### Task instructions
Copy exactly, from the beginning of the material below, every line up to and including the one holding "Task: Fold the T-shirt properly", with the pictures left out.

### Data records
------

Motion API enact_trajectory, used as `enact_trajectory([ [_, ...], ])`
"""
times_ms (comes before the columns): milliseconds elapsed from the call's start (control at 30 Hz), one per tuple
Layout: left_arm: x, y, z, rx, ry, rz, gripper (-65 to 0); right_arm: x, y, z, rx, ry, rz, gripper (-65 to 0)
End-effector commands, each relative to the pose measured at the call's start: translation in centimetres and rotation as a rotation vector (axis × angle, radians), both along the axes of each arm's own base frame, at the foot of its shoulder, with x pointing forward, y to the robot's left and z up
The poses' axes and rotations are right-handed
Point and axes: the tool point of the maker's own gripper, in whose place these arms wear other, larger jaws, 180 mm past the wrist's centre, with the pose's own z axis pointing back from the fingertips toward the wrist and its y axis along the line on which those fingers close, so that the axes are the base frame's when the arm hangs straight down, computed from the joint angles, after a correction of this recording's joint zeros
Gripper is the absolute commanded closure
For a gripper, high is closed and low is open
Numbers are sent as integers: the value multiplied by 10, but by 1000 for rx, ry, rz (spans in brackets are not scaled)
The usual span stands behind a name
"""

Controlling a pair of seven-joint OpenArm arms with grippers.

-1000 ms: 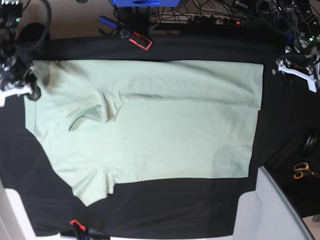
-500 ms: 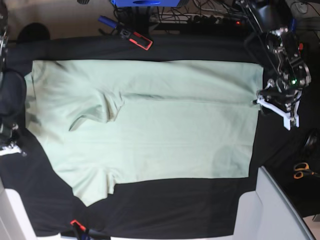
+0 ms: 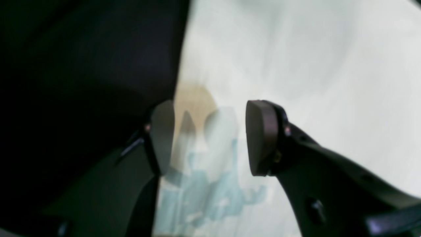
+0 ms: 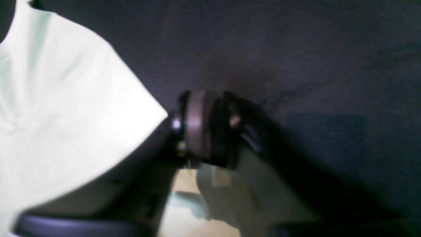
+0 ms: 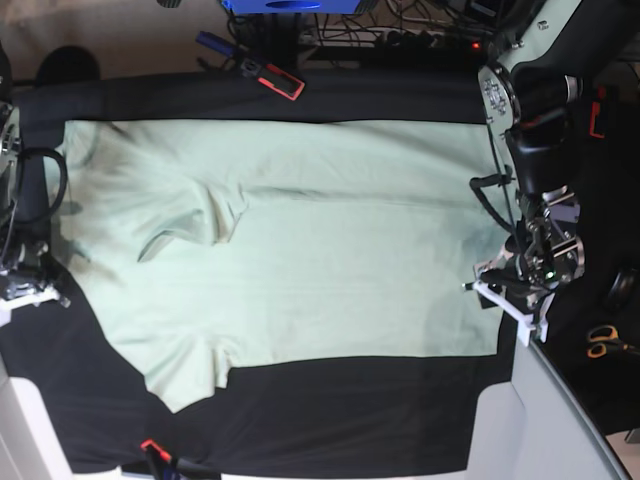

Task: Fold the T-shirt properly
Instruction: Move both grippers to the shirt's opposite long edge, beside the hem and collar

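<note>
The pale mint-green T-shirt point(image 5: 300, 240) lies spread flat on the black table cover point(image 5: 350, 420), with one sleeve folded in over the body at the left. My left gripper point(image 5: 497, 297) is at the shirt's right edge near its lower right corner. In the left wrist view it point(image 3: 210, 138) is open, with its jaws straddling the shirt's edge point(image 3: 296, 65). My right gripper point(image 5: 45, 292) is at the shirt's left edge. In the right wrist view it point(image 4: 204, 128) is shut and empty over black cloth, just beside a corner of the shirt point(image 4: 65, 115).
A red and black tool point(image 5: 272, 78) lies at the back edge, with cables behind it. Orange-handled scissors point(image 5: 603, 342) lie at the far right. White bins point(image 5: 560, 420) stand at the front right corner.
My left arm has moved from the back right down along the shirt's right edge to its lower corner. My right arm has moved down the shirt's left edge and is now almost still.
</note>
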Motion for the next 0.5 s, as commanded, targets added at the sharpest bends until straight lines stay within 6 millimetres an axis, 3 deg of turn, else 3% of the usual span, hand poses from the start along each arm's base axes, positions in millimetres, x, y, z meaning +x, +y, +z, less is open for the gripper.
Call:
enact_trajectory([
  [0,15,11,15,8,-49,22,-348,19,-12,23,-15,-70,-15,-187],
  [67,17,11,6,-36,-38,52,-348,19,-11,22,-14,-70,-15,-200],
  [267,18,37,2,-59,-82,125,-359,21,-7,22,-9,-73,-8,-206],
  [333,19,46,6,-44,-99,132,-378,23,3,20,4,-73,0,-270],
  [400,22,51,13,-31,-116,134,-464,24,8,18,12,-74,3,-383],
  [467,25,56,19,-18,-126,132,-553,25,14,17,20,-75,8,-447],
])
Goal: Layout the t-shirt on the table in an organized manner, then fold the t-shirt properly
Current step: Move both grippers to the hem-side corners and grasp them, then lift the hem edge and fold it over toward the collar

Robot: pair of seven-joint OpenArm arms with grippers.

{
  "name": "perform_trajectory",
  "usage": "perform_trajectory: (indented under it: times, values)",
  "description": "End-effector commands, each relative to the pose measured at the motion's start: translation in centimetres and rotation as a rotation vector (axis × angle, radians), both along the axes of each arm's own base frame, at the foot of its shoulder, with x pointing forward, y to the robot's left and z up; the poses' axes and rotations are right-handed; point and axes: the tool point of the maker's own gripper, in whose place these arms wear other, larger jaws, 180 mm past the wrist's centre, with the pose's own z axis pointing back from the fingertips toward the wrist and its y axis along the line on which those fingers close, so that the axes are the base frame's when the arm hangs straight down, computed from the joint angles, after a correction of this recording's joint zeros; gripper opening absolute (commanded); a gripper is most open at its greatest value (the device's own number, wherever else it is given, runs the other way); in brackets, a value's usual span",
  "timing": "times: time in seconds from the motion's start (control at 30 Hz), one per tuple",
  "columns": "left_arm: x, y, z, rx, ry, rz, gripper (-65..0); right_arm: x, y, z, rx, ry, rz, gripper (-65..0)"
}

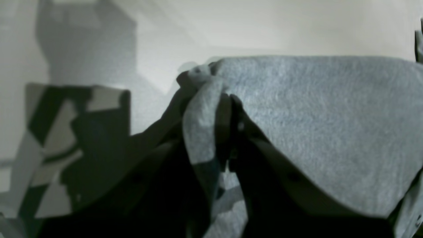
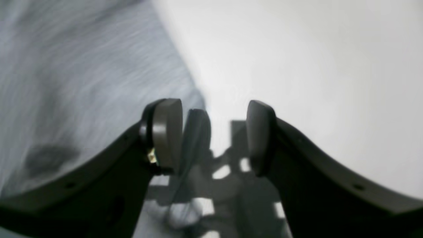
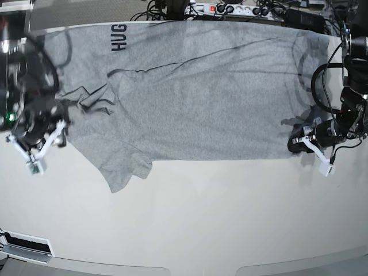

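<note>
Pinching t-shirt hem, left end effector clamped, right end effector apart, empty.

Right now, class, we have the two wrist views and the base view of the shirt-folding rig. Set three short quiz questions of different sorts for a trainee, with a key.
1. True or false: the left gripper has its jaws shut on the t-shirt.
2. The right gripper has its jaws: A open, holding nothing; B shut on cloth; C out of view.
3. Fill in: the black lettering lies near the shirt's ____ edge in the base view.

Key: 1 true; 2 A; 3 far (top).
</note>
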Motion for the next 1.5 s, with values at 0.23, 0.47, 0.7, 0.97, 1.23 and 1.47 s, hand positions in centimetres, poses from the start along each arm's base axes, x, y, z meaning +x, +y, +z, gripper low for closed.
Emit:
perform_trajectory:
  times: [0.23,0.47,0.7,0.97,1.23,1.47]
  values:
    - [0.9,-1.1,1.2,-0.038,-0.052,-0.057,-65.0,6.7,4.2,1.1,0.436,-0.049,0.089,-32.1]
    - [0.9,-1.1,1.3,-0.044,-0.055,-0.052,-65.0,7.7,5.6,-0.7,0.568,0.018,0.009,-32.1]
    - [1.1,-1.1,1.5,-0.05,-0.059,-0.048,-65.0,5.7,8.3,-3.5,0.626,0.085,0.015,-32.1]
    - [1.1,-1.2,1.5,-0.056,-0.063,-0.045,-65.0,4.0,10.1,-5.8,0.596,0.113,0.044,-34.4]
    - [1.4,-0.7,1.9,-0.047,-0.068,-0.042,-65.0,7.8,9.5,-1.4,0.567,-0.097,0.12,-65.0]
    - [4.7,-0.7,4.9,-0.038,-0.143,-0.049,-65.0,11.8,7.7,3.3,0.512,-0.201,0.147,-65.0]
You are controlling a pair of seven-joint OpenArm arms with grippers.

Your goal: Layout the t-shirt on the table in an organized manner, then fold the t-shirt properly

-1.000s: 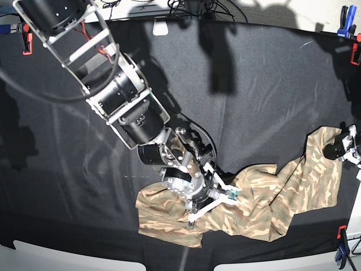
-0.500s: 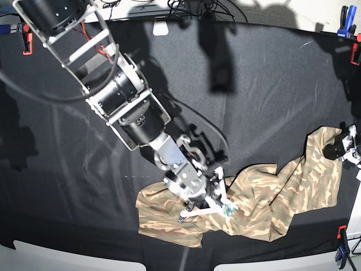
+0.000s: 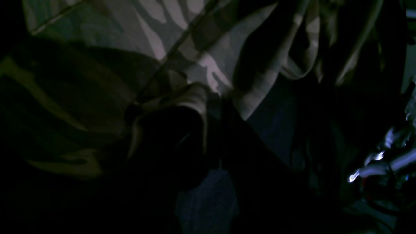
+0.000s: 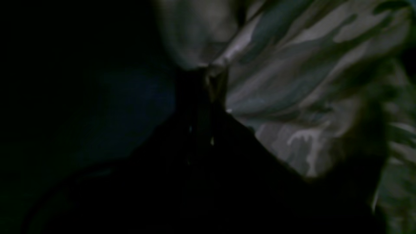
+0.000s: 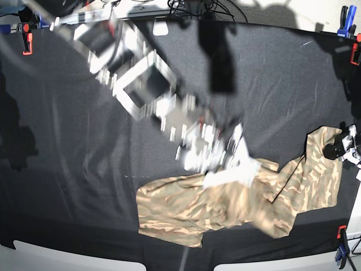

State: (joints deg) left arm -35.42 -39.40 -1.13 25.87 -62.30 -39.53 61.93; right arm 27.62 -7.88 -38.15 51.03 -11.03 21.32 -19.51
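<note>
The camouflage t-shirt (image 5: 186,206) lies crumpled along the front right of the black table (image 5: 282,84). My right gripper (image 5: 234,164) is motion-blurred above the shirt's middle and is shut on the t-shirt, with a pale fold lifted at its tip. In the right wrist view, dark fingers meet the t-shirt (image 4: 292,97) fabric. At the table's right edge my left gripper (image 5: 337,148) is shut on the shirt's far end. The left wrist view is dim and shows the t-shirt (image 3: 201,65) draped over a dark finger.
Red clamp (image 5: 26,40) at the back left. Blue clamp (image 5: 345,22) and red clamp (image 5: 355,53) at the back right, another clamp (image 5: 341,243) at the front right. A white block (image 5: 161,27) and cables (image 5: 192,7) sit at the back edge.
My right gripper has shut on the shirt and the arm has swung up and back, lifting a fold and stretching the middle. The left gripper has stayed put.
</note>
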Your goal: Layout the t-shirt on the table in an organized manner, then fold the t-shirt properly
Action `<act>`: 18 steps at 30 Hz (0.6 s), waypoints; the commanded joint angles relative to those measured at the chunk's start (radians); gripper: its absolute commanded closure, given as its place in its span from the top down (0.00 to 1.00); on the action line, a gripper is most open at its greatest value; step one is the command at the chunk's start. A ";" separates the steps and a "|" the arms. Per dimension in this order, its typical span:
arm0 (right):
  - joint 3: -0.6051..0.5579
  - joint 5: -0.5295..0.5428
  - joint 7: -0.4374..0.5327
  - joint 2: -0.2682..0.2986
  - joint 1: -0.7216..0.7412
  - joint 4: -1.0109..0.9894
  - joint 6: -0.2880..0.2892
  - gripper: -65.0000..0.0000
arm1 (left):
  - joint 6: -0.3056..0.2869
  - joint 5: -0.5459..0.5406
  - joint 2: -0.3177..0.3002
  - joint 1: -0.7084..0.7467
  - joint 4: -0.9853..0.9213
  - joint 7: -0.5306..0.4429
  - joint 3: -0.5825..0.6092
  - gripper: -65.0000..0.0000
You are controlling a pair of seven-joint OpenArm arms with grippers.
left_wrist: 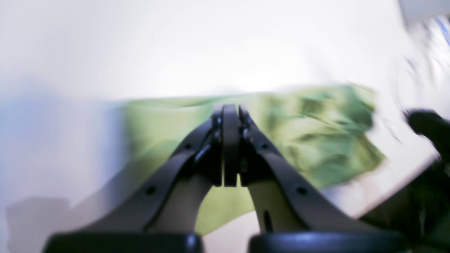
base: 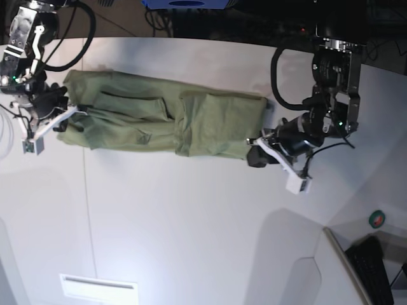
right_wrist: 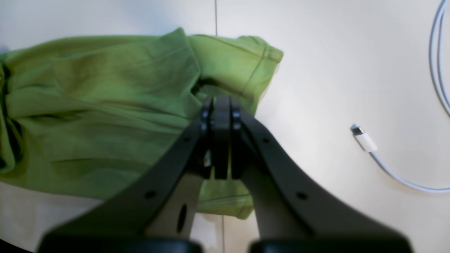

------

### Task solution
Motion API enact_trajectory, used as `enact_trajectory([ [_, ...], ])`
"""
times_ms (comes before the columns): milliseconds elapsed from the call's start (control at 30 Hz), one per tuple
Layout: left_arm: x, y, z, rx, ry, rz, gripper (-65 to 0); right_arm: x, y, z, rx, ry, rz, gripper (-65 to 0)
End-effector commands, each relative to the pose measured at the call's start: translation in centimetres and rotation as a rotation vector (axis × angle, radians), both along the axes of each arm's own base frame, at the foot of its shoulder, with x pointing forward, y to the robot's left and z up
The poses' axes and rotations are right-handed
Point and axes: the tool point of the maker's own gripper, in whose place these arms wear other, larger jaws, 180 mm past the wrist's centre, with the pose's own z axis pointing back from the fingertips toward the wrist and its y axis along the line on which those fingers close, so that the axes are the base frame's when the arm hangs straight down, computed from the joint angles, after a correction of this recording's joint zeros
Gripper is the absolute commanded closure
For a gripper, high is closed and low is open
Numbers are sent as integers: the value multiplied by 10, but by 1000 for rx, ry, rz (spans in brackets are not scaled)
The usual span stands behind a name
"""

Controlling a pair of seven-joint OpenArm arms with grippers.

-1000 ms: 
-500 ms: 
+0 ms: 
+0 ms: 
+0 ms: 

Task: Fold the T-shirt properly

The output above is complete as it stands.